# Problem to solve
Although the data below holds other lines too, output only those from the line with "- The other" up to and including the line with "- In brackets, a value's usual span", exactly as they appear.
== Segment start ==
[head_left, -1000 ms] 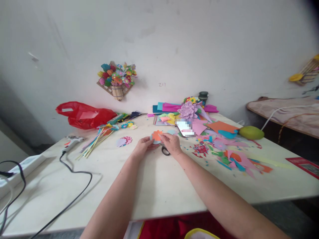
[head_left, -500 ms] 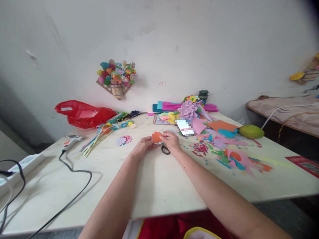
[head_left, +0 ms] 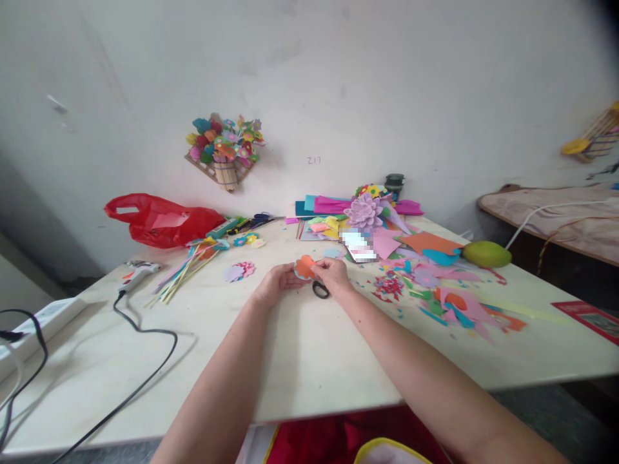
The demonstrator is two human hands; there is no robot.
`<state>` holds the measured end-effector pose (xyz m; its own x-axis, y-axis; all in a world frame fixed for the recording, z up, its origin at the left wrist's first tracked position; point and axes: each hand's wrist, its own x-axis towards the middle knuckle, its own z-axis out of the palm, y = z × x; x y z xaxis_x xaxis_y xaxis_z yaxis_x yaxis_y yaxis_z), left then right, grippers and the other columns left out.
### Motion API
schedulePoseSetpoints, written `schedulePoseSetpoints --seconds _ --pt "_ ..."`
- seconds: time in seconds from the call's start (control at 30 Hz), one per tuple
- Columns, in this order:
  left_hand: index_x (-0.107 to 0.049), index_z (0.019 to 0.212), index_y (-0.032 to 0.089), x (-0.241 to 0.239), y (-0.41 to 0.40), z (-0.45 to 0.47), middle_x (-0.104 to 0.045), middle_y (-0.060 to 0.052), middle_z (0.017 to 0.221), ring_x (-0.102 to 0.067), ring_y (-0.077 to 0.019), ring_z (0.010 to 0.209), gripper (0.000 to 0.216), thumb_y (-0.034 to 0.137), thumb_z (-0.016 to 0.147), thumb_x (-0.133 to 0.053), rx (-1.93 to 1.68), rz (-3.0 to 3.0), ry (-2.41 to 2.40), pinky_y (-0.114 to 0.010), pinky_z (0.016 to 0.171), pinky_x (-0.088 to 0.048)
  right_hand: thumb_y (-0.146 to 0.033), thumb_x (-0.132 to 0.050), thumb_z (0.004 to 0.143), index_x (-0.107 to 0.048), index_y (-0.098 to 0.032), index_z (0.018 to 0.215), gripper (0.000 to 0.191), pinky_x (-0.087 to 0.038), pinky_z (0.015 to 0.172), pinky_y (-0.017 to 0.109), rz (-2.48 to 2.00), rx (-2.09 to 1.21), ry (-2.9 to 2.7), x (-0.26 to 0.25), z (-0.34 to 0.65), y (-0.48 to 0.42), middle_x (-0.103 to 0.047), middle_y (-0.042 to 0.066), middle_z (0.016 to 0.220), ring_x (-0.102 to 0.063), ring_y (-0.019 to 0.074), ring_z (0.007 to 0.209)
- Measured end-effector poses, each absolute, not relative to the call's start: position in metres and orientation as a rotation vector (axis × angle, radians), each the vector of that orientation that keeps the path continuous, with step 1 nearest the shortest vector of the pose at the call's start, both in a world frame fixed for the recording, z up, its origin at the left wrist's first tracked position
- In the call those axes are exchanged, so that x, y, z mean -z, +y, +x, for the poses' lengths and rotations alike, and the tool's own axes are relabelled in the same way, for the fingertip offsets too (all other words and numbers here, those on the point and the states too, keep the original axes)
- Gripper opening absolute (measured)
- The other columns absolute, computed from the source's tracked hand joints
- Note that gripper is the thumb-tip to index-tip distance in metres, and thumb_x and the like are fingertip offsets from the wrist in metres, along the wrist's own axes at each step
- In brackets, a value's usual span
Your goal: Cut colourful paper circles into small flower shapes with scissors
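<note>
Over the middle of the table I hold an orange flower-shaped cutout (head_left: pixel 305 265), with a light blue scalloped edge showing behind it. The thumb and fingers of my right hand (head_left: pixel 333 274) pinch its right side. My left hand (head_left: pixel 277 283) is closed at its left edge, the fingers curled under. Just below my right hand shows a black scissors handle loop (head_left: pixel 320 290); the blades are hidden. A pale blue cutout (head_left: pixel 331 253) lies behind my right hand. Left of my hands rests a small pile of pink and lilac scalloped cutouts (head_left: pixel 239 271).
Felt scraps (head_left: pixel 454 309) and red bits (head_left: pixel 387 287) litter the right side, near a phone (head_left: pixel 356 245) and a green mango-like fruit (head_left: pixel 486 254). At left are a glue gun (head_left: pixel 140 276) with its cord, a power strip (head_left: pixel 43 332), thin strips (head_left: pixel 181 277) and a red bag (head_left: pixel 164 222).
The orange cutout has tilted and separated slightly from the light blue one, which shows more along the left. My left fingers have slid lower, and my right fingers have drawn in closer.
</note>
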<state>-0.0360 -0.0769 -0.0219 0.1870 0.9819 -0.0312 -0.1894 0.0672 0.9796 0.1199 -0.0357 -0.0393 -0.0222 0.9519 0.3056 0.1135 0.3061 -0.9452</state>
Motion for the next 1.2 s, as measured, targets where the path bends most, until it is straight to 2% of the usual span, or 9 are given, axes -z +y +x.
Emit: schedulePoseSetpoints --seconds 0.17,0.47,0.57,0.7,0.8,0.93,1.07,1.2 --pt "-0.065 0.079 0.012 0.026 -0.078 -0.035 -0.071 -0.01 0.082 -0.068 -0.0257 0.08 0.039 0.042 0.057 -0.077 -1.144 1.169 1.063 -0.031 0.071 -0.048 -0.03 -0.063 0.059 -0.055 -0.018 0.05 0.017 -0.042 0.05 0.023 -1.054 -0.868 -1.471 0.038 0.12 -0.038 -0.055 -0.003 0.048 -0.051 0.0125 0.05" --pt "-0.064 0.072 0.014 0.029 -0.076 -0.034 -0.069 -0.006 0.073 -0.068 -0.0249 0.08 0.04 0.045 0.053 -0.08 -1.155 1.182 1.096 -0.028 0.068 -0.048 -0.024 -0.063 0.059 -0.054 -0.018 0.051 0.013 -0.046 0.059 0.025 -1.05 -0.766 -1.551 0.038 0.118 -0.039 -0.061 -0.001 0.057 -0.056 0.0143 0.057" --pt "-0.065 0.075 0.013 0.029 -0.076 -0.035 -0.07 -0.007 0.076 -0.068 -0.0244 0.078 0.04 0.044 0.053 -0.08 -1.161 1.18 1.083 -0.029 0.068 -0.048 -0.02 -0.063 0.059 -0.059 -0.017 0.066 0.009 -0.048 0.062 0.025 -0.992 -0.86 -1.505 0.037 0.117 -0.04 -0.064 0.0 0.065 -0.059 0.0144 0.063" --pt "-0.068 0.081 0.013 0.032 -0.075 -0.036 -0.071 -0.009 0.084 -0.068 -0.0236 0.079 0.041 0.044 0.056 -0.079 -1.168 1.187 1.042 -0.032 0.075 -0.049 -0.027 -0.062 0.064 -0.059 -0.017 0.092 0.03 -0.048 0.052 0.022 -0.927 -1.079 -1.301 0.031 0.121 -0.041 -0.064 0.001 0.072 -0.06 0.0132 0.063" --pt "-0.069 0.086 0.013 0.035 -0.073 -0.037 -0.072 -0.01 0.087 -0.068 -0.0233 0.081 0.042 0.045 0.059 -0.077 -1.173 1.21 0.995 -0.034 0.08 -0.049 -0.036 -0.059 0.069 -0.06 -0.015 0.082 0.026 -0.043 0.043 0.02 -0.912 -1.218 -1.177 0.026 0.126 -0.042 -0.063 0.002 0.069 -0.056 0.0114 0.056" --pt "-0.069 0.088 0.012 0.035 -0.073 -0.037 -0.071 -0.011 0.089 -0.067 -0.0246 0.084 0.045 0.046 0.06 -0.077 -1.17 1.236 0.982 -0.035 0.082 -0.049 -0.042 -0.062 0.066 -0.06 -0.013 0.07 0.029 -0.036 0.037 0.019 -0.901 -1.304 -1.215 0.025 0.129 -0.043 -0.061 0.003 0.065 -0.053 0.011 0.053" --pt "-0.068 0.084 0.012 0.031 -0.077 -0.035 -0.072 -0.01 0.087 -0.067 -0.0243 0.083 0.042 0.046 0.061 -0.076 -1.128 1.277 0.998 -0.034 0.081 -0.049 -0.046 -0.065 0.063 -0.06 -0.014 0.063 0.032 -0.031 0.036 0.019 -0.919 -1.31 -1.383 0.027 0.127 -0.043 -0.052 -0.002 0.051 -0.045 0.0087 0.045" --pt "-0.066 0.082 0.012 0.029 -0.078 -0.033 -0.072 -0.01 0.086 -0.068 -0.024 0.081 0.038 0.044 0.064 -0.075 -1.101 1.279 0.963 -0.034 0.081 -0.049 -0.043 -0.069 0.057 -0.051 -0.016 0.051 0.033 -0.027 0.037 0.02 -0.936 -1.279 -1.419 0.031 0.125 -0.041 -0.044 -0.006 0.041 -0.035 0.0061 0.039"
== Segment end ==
# Task output
- The other columns absolute, computed from the source's tracked hand joints
- Note that gripper is the thumb-tip to index-tip distance in metres, and thumb_x and the like are fingertip offsets from the wrist in metres, along the wrist's own axes at each step
- In brackets, a value's usual span

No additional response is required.